То ли от загулявших по избе сквозняков, то ли от представившейся картины: в рядок – мал мала меньше – лежат на снегу мертвые ребятишки, ему вдруг стало холодно и неуютно, хоть лезь к старику на печь спасаться от заколотившего озноба.
– Чего «зачем»? – не сразу отозвался тот, и Степан догадался, что старик пожалел о заведенном разговоре и теперь рад бы перевести на другое. Только он ему не позволит отвернуть, пусть сказывает все в точности, как было.
– Зачем их так?
– А я знаю? – вдруг почти закричал тот и, не переводя духу, заговорил быстро и отчетливо, не путая и не подбирая слов, словно не раз и не два рассказывал об этом кому-то. Но Степан снова чутьем угадал, что говорил о таком Федор Анисимович вслух впервые в жизни и никогда никому больше не расскажет. И ему бы не рассказал, если бы не выкорчевали их обоих из привычной жизни и не зашвырнули бы в эту мертвую деревню, да еще в эту самую избу, из которой так страшно и неожиданно вырвали с корнями ее хозяев.
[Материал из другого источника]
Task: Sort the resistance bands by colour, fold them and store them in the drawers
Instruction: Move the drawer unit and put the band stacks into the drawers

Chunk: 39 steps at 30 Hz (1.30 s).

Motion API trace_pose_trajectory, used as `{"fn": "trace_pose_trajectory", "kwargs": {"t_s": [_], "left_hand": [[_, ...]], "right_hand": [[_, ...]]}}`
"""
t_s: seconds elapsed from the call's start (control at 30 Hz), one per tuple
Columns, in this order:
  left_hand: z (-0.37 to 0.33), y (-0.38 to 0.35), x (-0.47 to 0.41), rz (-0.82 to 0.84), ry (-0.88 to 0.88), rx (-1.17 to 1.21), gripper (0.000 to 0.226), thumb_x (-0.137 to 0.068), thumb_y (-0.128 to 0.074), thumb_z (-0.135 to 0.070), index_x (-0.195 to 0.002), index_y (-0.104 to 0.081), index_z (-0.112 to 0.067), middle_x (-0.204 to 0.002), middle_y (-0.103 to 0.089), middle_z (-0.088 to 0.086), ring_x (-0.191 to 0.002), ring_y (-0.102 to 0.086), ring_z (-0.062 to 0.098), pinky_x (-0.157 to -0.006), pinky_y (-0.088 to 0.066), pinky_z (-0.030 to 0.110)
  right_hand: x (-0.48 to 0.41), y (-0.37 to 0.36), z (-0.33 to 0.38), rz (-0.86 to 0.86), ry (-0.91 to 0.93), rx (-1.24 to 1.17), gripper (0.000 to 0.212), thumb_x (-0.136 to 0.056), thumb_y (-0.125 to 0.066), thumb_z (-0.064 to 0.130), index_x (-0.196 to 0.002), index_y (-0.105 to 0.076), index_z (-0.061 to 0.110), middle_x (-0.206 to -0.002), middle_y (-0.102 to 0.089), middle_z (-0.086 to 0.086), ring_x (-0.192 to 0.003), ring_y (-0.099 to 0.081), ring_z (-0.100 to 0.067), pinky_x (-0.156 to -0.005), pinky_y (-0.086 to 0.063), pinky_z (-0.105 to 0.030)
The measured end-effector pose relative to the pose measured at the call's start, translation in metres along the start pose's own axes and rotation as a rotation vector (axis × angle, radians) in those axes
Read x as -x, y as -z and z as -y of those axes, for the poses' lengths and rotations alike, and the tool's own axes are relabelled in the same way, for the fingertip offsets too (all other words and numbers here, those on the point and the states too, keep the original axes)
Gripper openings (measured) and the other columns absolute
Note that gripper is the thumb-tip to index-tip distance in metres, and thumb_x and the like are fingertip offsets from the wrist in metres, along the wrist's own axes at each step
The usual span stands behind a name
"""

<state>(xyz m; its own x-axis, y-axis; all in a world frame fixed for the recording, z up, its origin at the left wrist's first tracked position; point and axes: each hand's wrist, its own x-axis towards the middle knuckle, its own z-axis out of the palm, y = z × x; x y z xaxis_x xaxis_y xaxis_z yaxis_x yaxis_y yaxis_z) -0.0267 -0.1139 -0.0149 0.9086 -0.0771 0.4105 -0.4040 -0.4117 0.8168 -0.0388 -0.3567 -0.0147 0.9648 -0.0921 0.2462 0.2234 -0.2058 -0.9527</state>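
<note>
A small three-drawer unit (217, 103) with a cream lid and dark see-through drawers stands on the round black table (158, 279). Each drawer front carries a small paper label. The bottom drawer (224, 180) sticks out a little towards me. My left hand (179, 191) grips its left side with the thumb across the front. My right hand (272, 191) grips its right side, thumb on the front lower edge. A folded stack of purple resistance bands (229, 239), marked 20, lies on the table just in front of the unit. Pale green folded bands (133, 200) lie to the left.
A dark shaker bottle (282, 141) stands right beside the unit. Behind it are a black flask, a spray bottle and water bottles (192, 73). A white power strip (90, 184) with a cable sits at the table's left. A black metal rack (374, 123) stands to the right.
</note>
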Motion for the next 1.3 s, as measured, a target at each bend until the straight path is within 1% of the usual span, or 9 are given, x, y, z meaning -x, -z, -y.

– Лександр-то свою Катерину с Санькой и Веркой в нашу деревню к ее родне заране отвез, вроде как отказался. Она-то вовсе с голытьбы была. Предчувствовал значит. Тем и спас. А сам, как начали там, на Боярской, гибнуть вповалку, в бега подался. Ему у Сухой засаду устроили, знали уже, что кроме как сюда – некуда. У него, по слухам, 500 рублей золотом здесь закопано было. Ну и понужнули, как с тайги вышел.
– Убили?
– Ушел. Все, что надо было, ночью исделал и ушел.
– Куда?
– Так кто ж его знает? Сгинул. Как и не было мужика. Таких мужиков сейчас поискать. Последних, кто оставался, на войне извели. Чего теперь говорить. Не всяк прут по закону гнут. Катерина с детенками тоже бы сгинула – куда ей деваться, – хорошо, Николай спас.
– Какой Николай?
– Так наш, Перфильев. Председатель нынешний. С курсов каких-то возвернулся и взял за себя безо всякого там. Разговоров, конечное дело, кумушкам нашим – воз с приладой, да только в такое время много брехать – себе в убыток. А ежели поглубжей копнуть, так у Катерины с Николаем еще до того вроде сговору было. За Сашку Рогова пошла по родительскому наказу. Кто их там сейчас разберет. Лександр тоже не шилом делатый. За задни ноги лошадь держал. Тут с ним никто тягаться не брался. Тоже в председатели выйти мог. А то и выше бери.
– Так Санька его что ль?
– Чей еще… Верка ихняя – да ты знаешь – в сорок первом померла, застудилась. А Санька в отца вымахал. Ты да он у нас под самую стреху темечком достают. Ты-то в деда своего, а он в отца. Хотя Николай ему тоже не хужей родного. Может, в чем и лучше. Мужик он, будем говорить, справедливый, да только нынче не на всяку указявку угодишь. Кому ничего, а ему больше того. Так что не сплошь справедливый, а когда удается.
– А остальные? Которые здесь жили…
– Остальные-то… Сам видишь. Жили да сплыли. Анна Рудых да Шуровы последние держались. Анна померла, Шуровы в район подались. Какая здесь корысть? Не хуже, чем на погосте – тишина да кости. Был бог, да и тот не помог. Лучше я тебе, Ильич, на добрый засып другу байку расскажу. Это дело еще до революции случилось. В некотором царстве, неком государстве… Сказ будет, как здешние романята разбогатеть решили, золотишко добывать подались.
Старик, видать, спохватился и теперь решил заговорить зубы первой пришедшей на ум байкой «про каку-то прошлую несусветь». Но забота его была не столько о Степке, которого по его разумению вряд ли могла зацепить за живое оборвавшаяся невесть где жизнь неведомого ему Александра Рогова, сколько о самом себе, поскольку от нахлынувших воспоминаний где-то под самым сердцем потянуло острым холодком проклюнувшейся боли, а голову, особо если прикрыть глаза, вело томительным медленным кружением, от которого все начинало проваливаться в бездонную пустоту, терять очертания и смысл. И хотя он снова улегся и заговорил своей привычной бодрой скороговоркой, иногда даже прихихикивал, и байка была занятная, даже смешная, но словно был выдернут какой-то опорный стерженек – слова рассыпались и не складывались в нужный для постороннего вразумительный смысл. Словно в похмельном сне бил и бил он молотом по раскаленному куску железа, а тот все никак не формировался хоть во что-нибудь пригодное по хозяйству, так и оставался глупым куском железа, из которого могло получиться что угодно, но так ничего и не получилось, кроме рассыпающихся во все стороны искр и глухих надсадных ударов, от которых закладывало уши.